== TASK BRIEF ==
Reproduce word for word, from the entries below, the line with "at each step", the line with "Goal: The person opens", and every line between them, and nothing more.

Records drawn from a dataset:
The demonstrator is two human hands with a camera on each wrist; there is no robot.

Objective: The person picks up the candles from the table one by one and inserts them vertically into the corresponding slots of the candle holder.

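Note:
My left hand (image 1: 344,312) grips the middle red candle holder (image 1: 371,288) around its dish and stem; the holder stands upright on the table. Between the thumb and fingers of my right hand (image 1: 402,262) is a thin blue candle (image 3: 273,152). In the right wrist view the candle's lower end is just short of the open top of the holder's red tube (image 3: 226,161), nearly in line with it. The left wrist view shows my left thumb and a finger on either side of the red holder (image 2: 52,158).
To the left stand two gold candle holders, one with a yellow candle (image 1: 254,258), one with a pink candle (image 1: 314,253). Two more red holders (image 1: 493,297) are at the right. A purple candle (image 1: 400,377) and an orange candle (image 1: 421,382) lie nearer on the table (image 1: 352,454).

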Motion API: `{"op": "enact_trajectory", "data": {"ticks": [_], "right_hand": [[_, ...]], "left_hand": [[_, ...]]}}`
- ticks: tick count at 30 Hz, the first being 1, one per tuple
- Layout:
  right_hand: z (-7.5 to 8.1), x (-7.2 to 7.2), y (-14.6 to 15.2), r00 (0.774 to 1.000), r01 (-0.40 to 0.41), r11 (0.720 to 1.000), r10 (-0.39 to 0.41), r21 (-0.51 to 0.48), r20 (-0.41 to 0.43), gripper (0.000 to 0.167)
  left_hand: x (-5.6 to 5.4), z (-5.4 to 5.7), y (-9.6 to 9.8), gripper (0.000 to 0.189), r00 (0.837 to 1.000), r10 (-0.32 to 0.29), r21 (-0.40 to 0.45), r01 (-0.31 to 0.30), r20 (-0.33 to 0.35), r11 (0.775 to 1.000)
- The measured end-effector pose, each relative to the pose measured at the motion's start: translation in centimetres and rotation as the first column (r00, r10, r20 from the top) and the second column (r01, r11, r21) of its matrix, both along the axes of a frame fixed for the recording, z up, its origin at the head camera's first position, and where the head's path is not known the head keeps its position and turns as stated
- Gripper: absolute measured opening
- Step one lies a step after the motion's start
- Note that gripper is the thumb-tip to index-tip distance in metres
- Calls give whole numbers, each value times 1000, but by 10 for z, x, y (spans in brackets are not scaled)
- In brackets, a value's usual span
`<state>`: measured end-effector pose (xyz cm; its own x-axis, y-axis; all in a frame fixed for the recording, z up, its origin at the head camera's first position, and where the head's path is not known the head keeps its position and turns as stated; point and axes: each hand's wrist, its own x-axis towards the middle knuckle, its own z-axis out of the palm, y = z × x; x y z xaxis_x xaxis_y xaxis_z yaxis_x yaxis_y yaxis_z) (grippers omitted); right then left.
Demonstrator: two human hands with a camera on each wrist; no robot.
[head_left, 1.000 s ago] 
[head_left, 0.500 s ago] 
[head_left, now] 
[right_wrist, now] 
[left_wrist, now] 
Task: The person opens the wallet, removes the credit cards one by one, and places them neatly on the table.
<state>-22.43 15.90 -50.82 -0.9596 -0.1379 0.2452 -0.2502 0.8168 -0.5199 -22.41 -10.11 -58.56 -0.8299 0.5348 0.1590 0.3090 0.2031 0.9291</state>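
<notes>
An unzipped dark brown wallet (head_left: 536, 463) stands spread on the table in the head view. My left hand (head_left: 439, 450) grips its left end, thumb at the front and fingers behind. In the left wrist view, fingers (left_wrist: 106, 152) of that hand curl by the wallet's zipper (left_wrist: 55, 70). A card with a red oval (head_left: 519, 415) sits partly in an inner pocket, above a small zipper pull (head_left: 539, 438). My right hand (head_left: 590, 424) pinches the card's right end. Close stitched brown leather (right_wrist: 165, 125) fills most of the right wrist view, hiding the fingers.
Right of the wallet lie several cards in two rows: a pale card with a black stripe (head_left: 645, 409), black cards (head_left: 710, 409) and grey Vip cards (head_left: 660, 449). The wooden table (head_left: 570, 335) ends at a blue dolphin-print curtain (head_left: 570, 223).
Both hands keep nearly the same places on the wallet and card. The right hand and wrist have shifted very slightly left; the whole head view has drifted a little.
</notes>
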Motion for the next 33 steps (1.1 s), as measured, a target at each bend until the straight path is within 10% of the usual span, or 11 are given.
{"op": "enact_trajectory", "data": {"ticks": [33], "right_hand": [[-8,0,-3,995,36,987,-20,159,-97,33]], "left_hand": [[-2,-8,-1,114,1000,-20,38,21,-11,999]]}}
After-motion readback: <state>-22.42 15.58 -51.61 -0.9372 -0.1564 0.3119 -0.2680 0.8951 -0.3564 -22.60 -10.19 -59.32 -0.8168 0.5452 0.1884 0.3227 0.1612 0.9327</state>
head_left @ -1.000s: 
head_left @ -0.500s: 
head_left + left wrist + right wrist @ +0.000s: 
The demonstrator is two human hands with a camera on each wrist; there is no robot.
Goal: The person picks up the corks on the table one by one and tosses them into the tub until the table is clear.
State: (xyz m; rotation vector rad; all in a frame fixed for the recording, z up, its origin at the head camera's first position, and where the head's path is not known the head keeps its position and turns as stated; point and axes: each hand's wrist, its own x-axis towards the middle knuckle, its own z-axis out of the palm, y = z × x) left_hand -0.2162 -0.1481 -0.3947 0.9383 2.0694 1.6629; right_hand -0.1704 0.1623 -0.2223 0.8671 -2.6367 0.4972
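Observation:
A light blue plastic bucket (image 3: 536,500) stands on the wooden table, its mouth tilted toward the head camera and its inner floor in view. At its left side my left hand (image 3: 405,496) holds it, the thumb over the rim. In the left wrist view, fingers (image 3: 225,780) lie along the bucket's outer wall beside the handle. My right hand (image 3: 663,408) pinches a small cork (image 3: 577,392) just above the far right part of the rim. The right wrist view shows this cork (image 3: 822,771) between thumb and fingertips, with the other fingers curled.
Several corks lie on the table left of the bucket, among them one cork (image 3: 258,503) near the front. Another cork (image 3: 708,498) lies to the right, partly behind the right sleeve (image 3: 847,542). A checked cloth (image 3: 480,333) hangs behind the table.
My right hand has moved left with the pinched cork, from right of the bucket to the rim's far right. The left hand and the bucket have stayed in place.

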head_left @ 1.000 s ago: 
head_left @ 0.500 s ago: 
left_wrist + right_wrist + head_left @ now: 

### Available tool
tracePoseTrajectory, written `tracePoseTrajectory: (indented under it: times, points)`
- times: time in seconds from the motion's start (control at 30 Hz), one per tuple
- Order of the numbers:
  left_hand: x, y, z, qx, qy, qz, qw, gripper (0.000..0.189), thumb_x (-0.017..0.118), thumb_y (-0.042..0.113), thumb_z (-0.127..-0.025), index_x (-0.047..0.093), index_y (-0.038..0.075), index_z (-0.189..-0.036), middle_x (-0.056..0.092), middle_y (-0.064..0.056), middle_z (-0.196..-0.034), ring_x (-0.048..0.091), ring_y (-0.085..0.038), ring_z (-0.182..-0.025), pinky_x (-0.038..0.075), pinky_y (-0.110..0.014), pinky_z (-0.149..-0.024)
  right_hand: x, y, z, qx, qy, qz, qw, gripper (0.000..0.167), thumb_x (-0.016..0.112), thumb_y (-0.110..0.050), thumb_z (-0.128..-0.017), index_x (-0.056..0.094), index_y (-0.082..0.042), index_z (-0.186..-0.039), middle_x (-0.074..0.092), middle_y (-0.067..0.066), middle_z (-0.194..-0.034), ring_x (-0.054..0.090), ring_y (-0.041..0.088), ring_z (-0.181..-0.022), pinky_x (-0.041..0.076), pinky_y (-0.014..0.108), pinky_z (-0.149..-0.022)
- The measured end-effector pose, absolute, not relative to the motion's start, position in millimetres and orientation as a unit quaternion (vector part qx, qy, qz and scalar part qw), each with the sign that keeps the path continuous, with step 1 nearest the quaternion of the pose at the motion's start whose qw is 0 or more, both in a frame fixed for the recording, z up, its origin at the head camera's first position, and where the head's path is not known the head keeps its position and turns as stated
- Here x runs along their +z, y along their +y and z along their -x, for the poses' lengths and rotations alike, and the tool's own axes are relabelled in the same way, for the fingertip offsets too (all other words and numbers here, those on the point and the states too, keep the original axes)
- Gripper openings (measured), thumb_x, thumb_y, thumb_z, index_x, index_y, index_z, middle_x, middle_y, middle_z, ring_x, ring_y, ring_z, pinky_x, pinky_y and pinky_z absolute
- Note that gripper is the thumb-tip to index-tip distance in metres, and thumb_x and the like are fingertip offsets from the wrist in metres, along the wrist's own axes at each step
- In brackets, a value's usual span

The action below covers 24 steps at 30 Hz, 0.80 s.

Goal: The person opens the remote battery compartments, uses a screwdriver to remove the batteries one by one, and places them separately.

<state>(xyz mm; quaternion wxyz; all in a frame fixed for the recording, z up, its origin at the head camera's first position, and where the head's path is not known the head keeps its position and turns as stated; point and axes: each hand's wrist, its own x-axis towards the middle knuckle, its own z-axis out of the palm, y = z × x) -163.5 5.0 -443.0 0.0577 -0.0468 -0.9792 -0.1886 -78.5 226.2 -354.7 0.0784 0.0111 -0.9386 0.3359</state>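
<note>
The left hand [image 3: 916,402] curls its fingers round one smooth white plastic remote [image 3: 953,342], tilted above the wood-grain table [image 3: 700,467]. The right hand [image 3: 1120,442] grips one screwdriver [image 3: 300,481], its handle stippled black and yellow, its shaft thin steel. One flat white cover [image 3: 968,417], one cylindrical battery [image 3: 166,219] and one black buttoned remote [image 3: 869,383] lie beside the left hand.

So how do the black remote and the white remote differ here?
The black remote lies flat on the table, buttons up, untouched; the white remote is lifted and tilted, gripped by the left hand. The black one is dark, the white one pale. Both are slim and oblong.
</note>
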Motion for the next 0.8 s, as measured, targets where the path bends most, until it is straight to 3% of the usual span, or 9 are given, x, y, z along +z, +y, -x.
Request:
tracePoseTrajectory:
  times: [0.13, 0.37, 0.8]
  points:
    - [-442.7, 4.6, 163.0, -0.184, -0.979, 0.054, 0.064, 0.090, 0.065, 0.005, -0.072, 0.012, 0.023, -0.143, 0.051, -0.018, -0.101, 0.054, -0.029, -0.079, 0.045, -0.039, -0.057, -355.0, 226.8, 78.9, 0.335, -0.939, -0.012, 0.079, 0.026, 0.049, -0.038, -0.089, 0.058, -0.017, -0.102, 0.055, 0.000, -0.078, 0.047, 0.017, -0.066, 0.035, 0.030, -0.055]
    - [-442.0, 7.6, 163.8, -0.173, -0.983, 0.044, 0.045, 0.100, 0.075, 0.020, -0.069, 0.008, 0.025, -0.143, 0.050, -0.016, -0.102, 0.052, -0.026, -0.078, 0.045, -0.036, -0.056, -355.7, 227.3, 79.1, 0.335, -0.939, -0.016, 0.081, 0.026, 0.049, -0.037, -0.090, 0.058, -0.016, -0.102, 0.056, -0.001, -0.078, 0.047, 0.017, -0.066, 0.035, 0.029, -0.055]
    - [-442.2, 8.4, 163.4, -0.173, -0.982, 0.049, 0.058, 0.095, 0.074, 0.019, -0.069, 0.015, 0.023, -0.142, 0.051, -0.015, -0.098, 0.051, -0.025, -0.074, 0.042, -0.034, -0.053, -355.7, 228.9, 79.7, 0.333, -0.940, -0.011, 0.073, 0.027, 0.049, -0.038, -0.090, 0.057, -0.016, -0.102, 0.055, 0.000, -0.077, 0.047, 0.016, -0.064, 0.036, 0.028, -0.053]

== SOLUTION BELOW ==
- Note that gripper is the thumb-tip to index-tip distance in metres, and thumb_x and the like are fingertip offsets from the wrist in metres, along the wrist's own axes at each step
- In brackets, a value's usual span

The action below covers 24 steps at 30 Hz, 0.80 s.

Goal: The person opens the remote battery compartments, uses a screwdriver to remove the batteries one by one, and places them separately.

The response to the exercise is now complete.